The question has been why? And the answer has always been extraordinarily simple: Before i was brought onto the project, the project originally didn’t have a proper scope and had very little planning and little to no project management. No definitive estimate of hours was made. The project didn’t even have a complete list of required features when it started. Without going into too much detail this was mainly because what was being delivered had never been done before, and the ownership over the delivery was all but non-existent while it moved between a few hands. Regardless, it lead to complete madness.

While this is nearly never the case – i have literally never been on a project that was managed this way, it did bring something to the fore that seemed far far more important than it had ever seemed in my mind. Writing software to accomplish a goal is one thing, but writing software without a definitive plan of an end product is bordering on insanity.

If you want to make a good product, that your clients will be happy with, without going broke in the process. You HAVE to properly plan a software project. Writing good software is like building a house. You lay the foundations early, with a plan on how big the house will be – how many bedrooms, how many bathrooms. You can then plan the build out and book the correct amount of builders based on this. If you set out to build a 2 bedroom shack and halfway through decide it is meant to be a 5 story condo, certain things simply won’t work out.

All the parts of a project weave so heavily into each other that bad planning and project management has far reaching affects that sometimes go un-noticed, or are assumed to be unrelated to this fact.

Working out a proper estimate of hours is one of the most important parts of this process, as it affects nearly everything after this point. Staff working hours/conditions. Profitability. Being able to stick to a Timeline. Everything. In order to have an estimate of hours, you need to have a complete scope of work. In order to have a complete scope of work you need good communication with the client on their applications’ use and purpose – otherwise you end up having massive scope creep that then affects the things mentioned above and it all becomes a vicious cycle.
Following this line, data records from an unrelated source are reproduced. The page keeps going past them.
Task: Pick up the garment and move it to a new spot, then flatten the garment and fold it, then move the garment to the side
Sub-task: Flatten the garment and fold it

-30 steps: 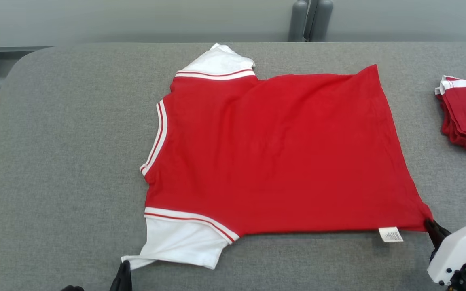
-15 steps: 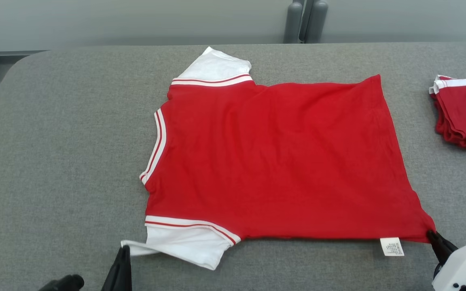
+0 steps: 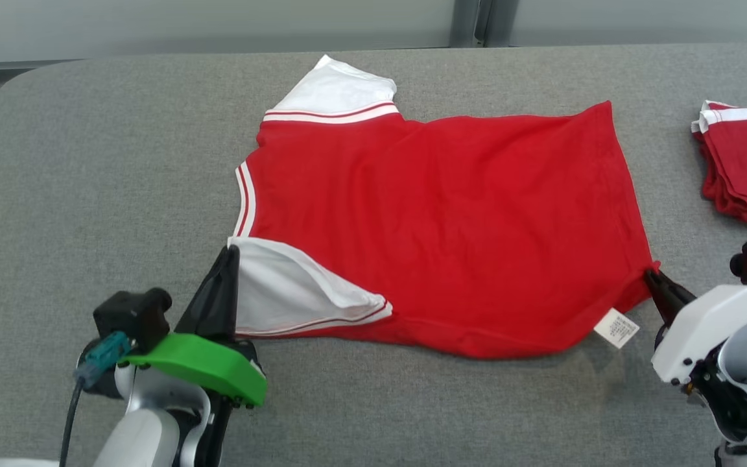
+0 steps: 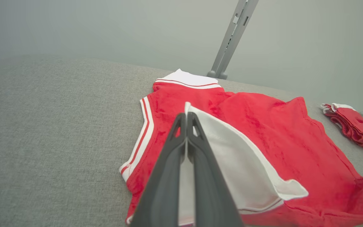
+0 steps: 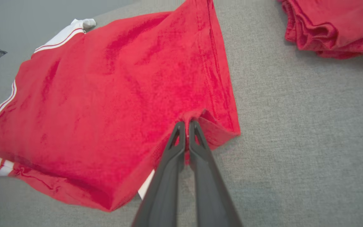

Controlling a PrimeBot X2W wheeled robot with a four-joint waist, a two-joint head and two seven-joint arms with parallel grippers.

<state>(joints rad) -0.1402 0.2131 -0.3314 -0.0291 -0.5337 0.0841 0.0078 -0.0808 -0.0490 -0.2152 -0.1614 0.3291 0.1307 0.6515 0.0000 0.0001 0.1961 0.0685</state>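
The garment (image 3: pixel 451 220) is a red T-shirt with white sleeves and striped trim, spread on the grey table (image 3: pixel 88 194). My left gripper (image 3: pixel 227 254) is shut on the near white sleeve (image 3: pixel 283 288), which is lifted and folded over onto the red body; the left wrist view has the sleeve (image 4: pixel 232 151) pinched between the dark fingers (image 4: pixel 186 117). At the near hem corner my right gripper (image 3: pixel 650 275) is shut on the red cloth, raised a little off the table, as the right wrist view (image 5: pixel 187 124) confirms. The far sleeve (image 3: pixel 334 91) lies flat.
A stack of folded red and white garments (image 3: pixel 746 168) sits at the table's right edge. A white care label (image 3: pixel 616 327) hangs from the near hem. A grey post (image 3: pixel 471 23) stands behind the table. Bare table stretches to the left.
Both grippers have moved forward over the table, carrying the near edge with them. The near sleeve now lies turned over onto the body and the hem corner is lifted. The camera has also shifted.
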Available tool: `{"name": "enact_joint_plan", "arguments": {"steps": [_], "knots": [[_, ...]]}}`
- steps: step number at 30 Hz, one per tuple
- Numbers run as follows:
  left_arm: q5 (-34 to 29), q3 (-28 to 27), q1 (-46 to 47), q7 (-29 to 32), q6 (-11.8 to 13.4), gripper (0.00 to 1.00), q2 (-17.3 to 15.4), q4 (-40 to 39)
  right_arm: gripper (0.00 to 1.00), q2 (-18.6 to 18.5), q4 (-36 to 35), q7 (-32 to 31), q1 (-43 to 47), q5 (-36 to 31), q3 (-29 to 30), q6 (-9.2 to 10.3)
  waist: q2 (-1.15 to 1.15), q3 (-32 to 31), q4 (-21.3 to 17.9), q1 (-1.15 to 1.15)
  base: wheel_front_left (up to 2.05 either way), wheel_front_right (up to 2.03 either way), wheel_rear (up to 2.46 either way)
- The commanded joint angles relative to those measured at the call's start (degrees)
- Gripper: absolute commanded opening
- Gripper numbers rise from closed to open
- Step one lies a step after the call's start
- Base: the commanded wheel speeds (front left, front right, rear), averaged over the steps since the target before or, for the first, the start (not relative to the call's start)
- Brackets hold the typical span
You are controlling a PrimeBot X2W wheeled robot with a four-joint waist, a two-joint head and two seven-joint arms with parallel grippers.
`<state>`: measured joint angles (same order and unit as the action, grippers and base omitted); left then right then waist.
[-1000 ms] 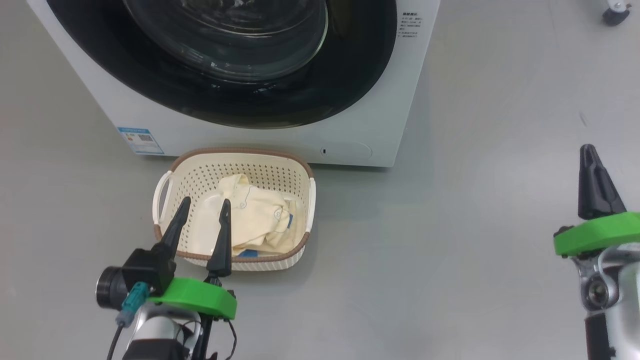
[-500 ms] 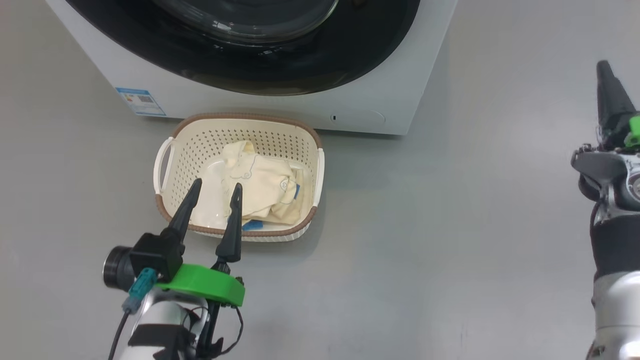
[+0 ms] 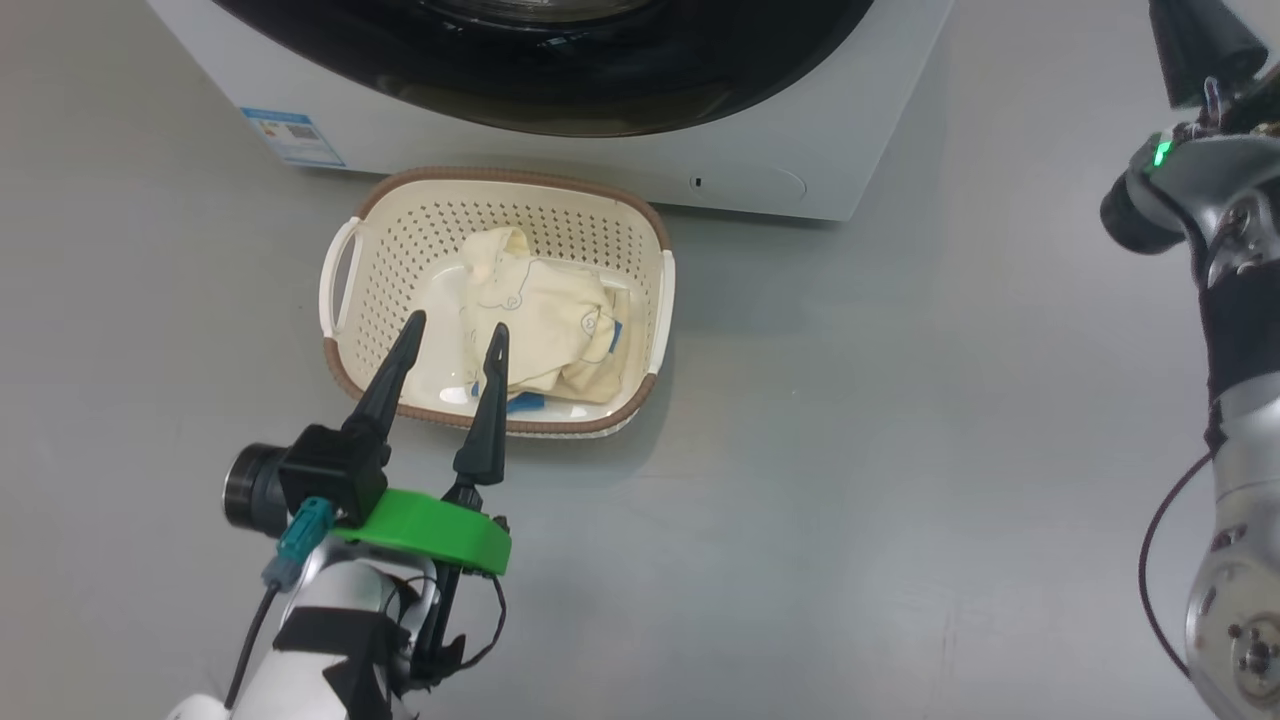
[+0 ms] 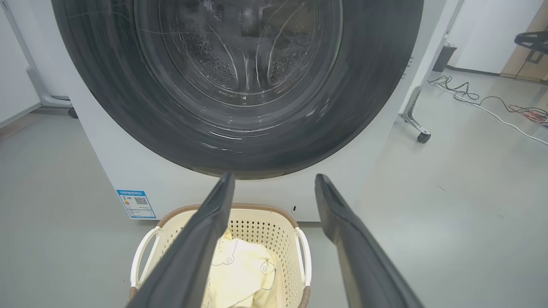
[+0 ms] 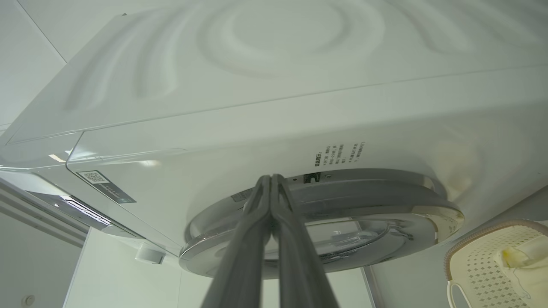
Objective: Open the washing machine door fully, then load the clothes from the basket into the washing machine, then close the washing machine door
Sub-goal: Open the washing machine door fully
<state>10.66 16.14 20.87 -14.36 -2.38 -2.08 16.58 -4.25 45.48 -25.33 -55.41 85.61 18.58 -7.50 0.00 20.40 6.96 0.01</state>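
The white washing machine [image 3: 600,160] stands at the top of the head view, with the washing machine door [image 3: 560,90] lying shut against its front. In front of it on the floor sits the cream basket [image 3: 510,175], holding the pale yellow clothes [image 3: 540,320]. My left gripper [image 3: 457,325] hovers open over the basket's near side, empty. In the left wrist view this gripper [image 4: 274,176] points at the door [image 4: 239,85], with the basket [image 4: 257,231] and clothes [image 4: 244,269] below. My right gripper [image 5: 270,177] is shut and empty, pointing at the door's edge [image 5: 325,222].
Grey floor lies all around. A blue sticker [image 3: 290,135] marks the machine's lower left front. To the machine's right are a wheeled stand leg [image 4: 417,128] and loose cables [image 4: 492,102]. The right wrist view catches the basket [image 5: 483,265] at its lower right.
The head camera has tilted, sliding the machine and basket up the view. My right gripper has moved forward, from level with the basket to level with the machine. The left gripper stays over the basket.
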Motion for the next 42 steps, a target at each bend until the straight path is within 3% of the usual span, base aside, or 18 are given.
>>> {"name": "enact_joint_plan", "arguments": {"steps": [1,15,27,35,42], "knots": [[0.43,-1.23,1.5,-0.63,0.4,1.0,-0.8,-2.04,0.0,-0.41,-1.23,-0.94,-3.71,-0.62,-1.4,0.01,0.0,0.71,0.71,-0.01,0.0,0.0,0.0],[2.77,2.23,3.43,-0.63,2.12,1.0,-0.8,-3.46,0.0,-2.92,12.19,-3.03,-20.24,-8.58,-7.26,0.01,0.0,4.35,6.18,-0.01,0.0,0.0,0.0],[3.79,4.41,4.08,-0.63,3.27,1.0,-0.8,-5.18,0.0,-3.49,19.71,-2.93,-28.82,-13.72,-10.26,0.01,0.0,6.15,9.34,-0.01,0.0,0.0,0.0],[4.42,4.56,4.21,-0.63,3.83,1.0,-0.8,-5.46,0.0,-2.92,22.54,-4.93,-31.03,-15.02,-11.47,0.01,0.0,6.98,9.62,-0.01,0.0,0.0,0.0],[5.0,4.42,4.5,-0.63,4.03,1.0,-0.8,-5.33,0.0,-1.76,20.05,-8.94,-29.08,-13.75,-11.75,0.01,0.0,7.15,8.62,-0.01,0.0,0.0,0.0]]}}
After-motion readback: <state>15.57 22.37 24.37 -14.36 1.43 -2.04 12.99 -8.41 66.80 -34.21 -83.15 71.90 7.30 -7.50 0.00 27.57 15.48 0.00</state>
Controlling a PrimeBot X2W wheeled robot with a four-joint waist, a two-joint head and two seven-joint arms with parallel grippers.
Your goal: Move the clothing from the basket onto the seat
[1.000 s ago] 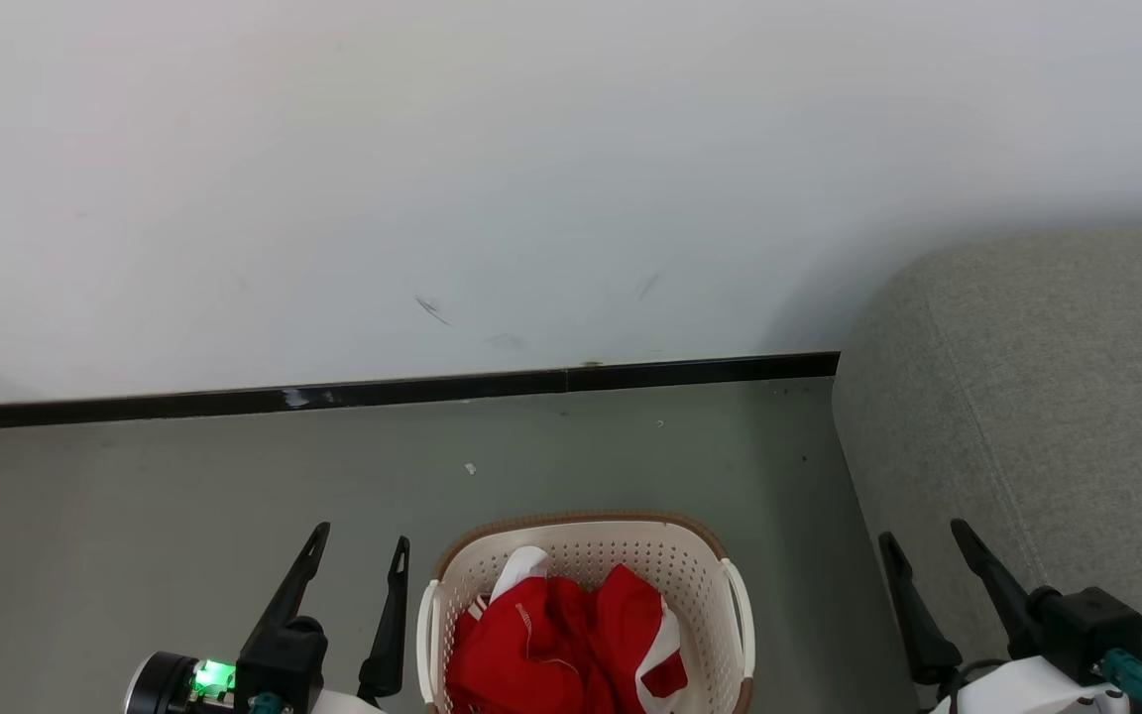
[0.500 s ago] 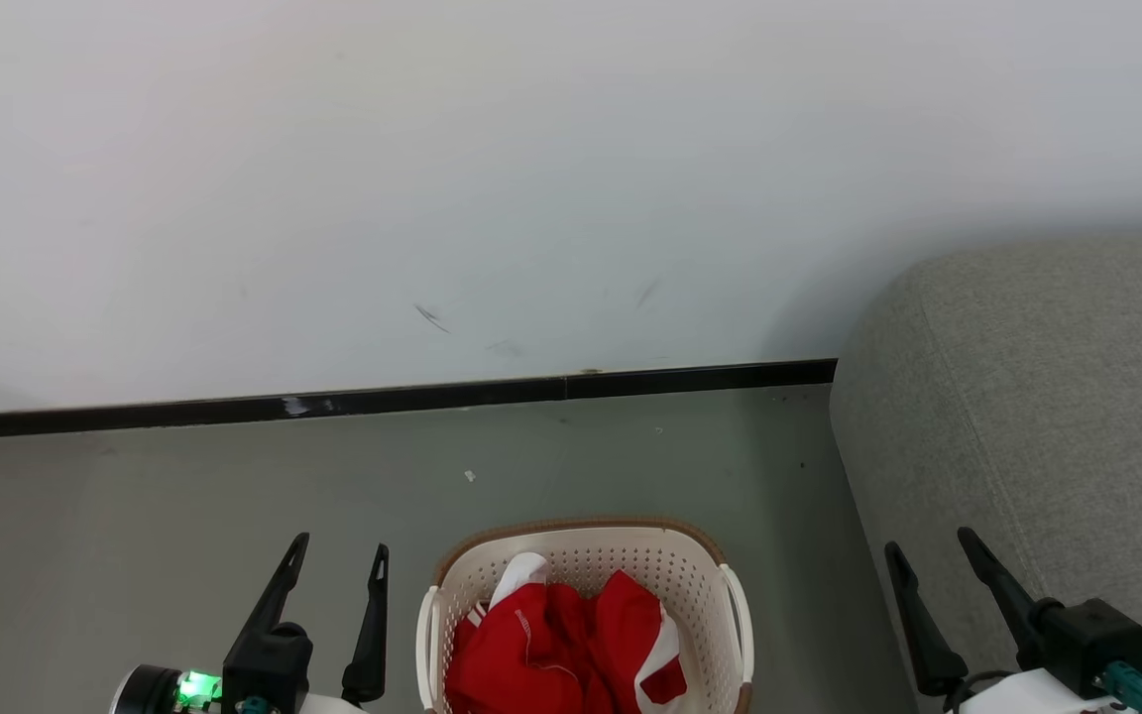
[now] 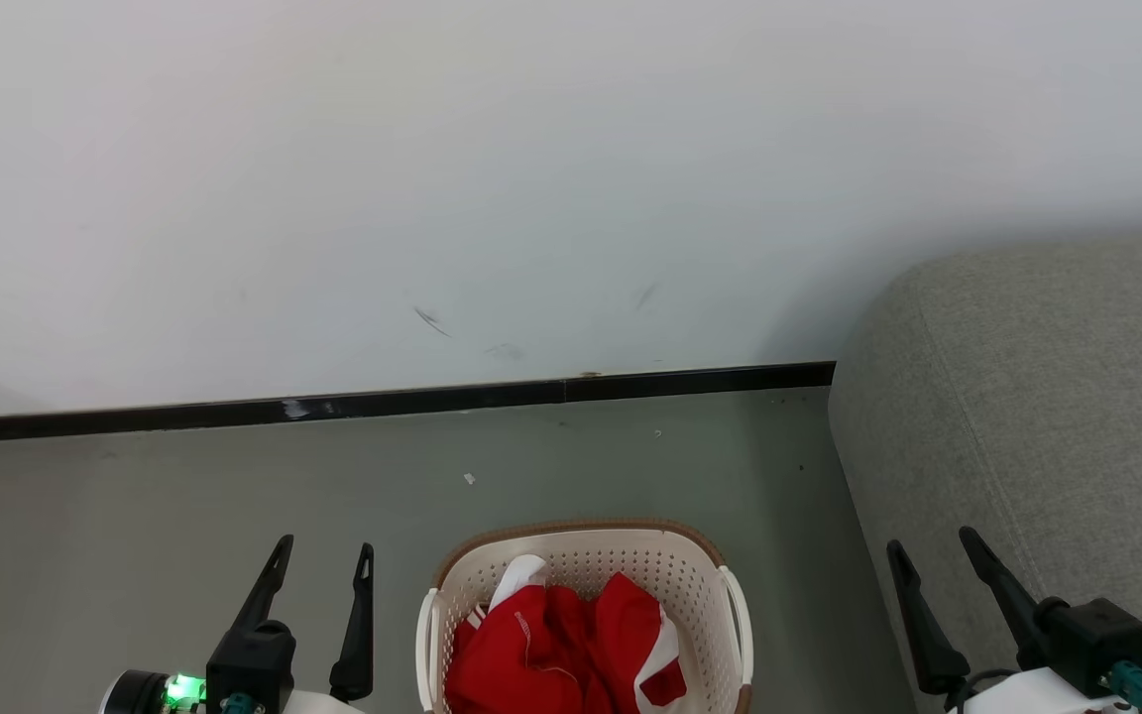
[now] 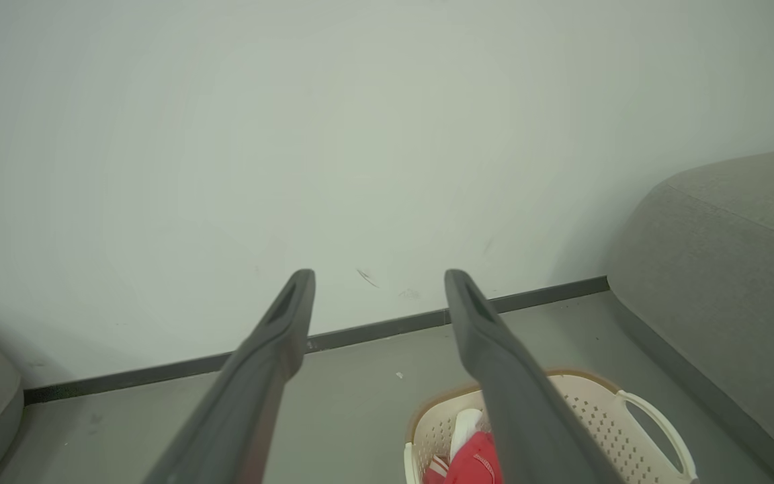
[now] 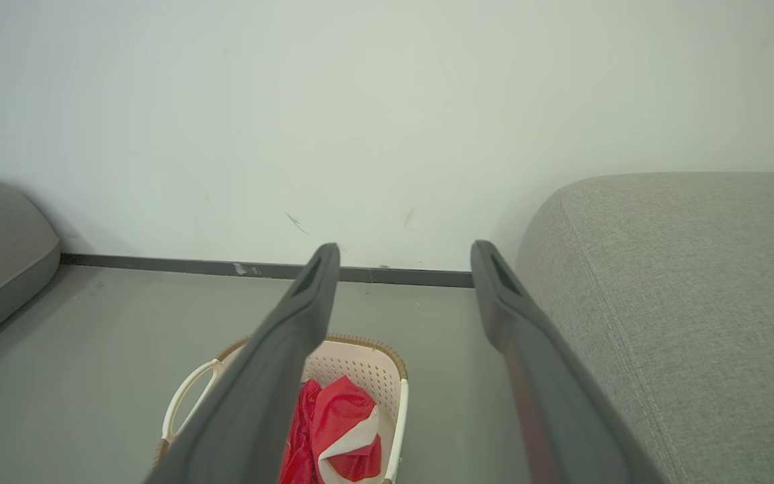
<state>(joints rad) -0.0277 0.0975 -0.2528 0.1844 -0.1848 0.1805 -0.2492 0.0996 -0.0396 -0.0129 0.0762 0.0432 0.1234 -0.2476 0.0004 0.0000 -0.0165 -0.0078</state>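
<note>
Two grippers are in view: the left gripper and the right gripper, each with jaws spread wide and nothing between them. The basket sits on the floor between them, touching neither; the bottom edge of the head view cuts off its near half. The clothing lies bunched inside it, red with white patches. We cannot tell one garment from another. The seat stands just right of the basket, cut off at the right edge. In the left wrist view, one finger hides part of the basket.
</note>
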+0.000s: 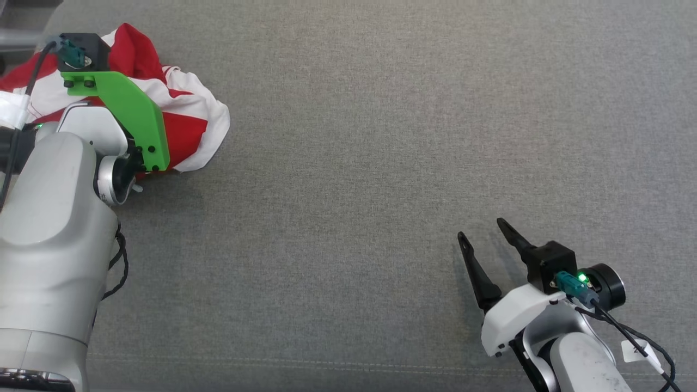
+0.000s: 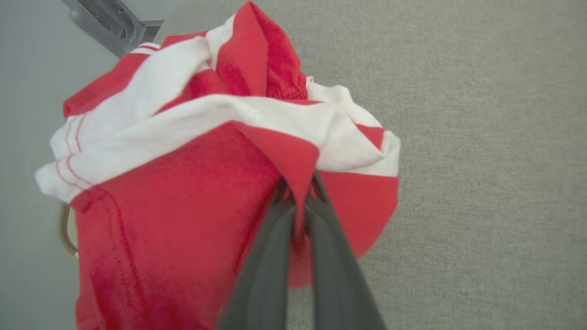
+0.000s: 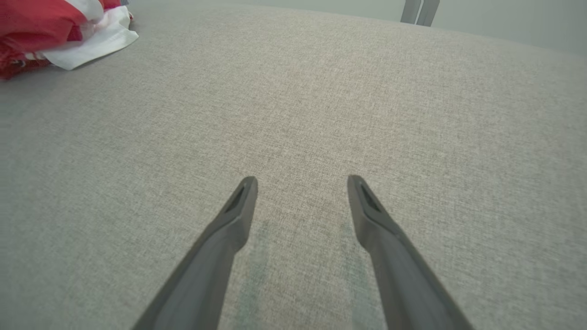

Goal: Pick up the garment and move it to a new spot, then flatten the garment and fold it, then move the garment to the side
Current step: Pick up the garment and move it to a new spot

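Garment (image 1: 185, 120), red and white, crumpled: lying bunched at the far left of the grey fabric surface (image 1: 381, 163). Left claw (image 2: 298, 192) is pinching a red fold between closed fingers. The pickup appears to be only beginning, with moving, flattening, folding and setting aside all remaining. Right claw (image 1: 482, 228) is hovering at the near right, well apart from the garment, fingers spread and holding nothing. A metal bracket (image 2: 114, 23) is showing beyond the far edge. Nothing appears to be obstructing a move toward the middle.
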You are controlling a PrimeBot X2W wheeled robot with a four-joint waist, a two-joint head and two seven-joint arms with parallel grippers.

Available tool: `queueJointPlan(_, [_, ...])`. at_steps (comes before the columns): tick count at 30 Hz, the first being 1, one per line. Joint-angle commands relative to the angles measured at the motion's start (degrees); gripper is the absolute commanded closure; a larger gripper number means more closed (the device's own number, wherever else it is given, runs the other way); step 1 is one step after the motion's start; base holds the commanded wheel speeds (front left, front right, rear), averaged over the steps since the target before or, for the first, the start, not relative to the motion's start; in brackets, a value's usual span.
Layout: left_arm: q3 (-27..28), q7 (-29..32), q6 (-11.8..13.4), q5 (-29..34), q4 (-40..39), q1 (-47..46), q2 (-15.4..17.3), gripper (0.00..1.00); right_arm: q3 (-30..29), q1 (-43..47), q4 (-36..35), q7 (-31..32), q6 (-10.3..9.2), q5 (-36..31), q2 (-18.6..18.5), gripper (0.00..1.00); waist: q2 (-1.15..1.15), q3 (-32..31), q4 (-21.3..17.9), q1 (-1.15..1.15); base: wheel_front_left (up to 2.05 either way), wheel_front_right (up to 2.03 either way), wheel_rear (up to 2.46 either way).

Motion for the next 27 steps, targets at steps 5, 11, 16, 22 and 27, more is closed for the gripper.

Many things link back to this, and it can affect every part of a business. High staff turn over is also often not a sign of bad environment, but a sign of bad project management. If competent developers continually have to burn the mid night oil to complete their work, they will eventually leave and work somewhere else. It is that simple. Unless you’re working at a start up, chasing the carrot that is your stock options, not having a quality work/life balance often leads to resentment by employees. I have seen it many times and the software industry is renowned for it. Proper resource allocation and timeline can usually solve this.

Once a developer works more than a certain amount of hours a day, certain things start to happen to even the most seasoned at their trade. Like hospital interns working double shifts, overworked developers start to make mistakes. Logic starts to go out the window, and the quality of their workmanship suffers. People wanting to finish that last feature, simply want to finish it – they want to go home. This reflects poorly on both the solutions they architect and the speed at which they can decisively get themselves out of any problems they come across along the way. Often late night solutions are harder to maintain, brittle and less than stellar examples to be handed over to a fresh set of eyes the next morning.

If the project is harder to maintain and debug because of these late night caffeine fuelled coding adventures, this then has a domino affect on the budget, development timeline, and in the end your clients patronage and your businesses reputation.

Additionally, as anyone who has read the Mythical Man Month will all too well know, if you’re running behind, you simply can’t add team members mid-project and expect things to magically speed up. Assigning proper resources to a project has to be done at the start, if wanting a linear development schedule.

This is why with software/web development it is unlike other mediums: you can’t simply “get er done” like you can with TV, radio, print, and direct marketing. This whole situation becomes really dire when people managing this product life cycle don’t have everything in order before they start: They don’t plan enough.

So the question is: Why does it seem that most project managers that actually work in software are so behind the eight ball when it actually comes to properly planning and managing their software projects?